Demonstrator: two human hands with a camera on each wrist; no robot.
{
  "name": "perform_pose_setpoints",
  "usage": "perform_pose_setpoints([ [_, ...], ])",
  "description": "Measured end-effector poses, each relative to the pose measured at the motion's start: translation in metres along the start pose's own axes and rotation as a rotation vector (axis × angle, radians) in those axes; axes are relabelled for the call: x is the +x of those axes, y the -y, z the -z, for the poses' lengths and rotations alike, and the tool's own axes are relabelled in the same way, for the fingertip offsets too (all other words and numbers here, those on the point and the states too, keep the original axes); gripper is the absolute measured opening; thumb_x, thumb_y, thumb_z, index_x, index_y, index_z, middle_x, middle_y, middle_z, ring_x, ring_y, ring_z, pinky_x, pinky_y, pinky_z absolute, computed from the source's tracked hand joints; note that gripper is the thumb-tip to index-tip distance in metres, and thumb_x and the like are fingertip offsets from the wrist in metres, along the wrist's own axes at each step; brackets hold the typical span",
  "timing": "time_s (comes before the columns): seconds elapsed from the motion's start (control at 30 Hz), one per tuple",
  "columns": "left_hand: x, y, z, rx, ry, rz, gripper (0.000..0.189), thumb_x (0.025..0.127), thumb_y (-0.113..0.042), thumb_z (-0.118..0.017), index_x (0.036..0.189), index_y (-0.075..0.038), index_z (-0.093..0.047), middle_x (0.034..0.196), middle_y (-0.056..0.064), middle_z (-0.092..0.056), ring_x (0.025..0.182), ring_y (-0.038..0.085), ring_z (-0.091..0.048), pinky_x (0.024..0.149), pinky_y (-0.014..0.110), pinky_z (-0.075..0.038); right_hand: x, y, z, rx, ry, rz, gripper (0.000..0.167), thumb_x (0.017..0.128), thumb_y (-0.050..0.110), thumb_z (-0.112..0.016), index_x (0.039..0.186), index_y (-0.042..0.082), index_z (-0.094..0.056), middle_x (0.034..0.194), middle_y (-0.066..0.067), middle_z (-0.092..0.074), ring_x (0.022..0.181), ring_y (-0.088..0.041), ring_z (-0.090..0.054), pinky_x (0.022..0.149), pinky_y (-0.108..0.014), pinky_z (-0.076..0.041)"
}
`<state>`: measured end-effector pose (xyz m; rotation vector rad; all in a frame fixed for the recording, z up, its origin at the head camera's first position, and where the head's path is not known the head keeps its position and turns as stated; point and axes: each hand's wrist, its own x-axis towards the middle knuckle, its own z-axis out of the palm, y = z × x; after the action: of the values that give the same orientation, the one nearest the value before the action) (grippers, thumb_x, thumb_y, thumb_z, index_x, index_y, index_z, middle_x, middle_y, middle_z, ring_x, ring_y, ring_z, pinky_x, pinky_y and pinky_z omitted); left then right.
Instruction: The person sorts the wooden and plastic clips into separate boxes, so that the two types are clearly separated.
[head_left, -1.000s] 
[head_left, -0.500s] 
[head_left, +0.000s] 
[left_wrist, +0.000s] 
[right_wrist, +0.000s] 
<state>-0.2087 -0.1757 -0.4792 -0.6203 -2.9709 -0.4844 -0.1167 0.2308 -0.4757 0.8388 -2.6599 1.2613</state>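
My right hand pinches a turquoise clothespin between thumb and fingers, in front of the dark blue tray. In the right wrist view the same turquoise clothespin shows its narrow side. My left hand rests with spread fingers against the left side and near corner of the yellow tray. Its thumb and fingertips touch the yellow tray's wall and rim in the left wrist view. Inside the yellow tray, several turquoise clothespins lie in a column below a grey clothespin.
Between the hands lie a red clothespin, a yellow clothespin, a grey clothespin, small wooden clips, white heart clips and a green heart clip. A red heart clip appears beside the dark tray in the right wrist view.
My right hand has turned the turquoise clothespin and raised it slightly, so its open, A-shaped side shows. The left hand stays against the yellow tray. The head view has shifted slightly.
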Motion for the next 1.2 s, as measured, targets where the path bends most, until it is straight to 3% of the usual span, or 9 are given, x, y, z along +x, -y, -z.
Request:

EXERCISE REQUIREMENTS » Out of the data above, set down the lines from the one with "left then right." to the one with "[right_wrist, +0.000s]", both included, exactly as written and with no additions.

OUTPUT FOR THIS EXERCISE »
`<state>`: measured end-effector pose (xyz m; rotation vector rad; all in a frame fixed for the recording, z up, its origin at the head camera's first position, and where the head's path is not known the head keeps its position and turns as stated; point and axes: each hand's wrist, its own x-axis towards the middle knuckle, its own z-axis out of the palm, y = z × x; after the action: of the values that give the same orientation, the one nearest the value before the action) (grippers, thumb_x, thumb_y, thumb_z, index_x, index_y, index_z, middle_x, middle_y, middle_z, ring_x, ring_y, ring_z, pinky_x, pinky_y and pinky_z omitted); left then right.
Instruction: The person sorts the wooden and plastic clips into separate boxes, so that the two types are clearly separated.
[head_left, -1.000s] 
[head_left, -0.500s] 
[head_left, +0.000s] 
[left_wrist, +0.000s] 
[right_wrist, +0.000s] 

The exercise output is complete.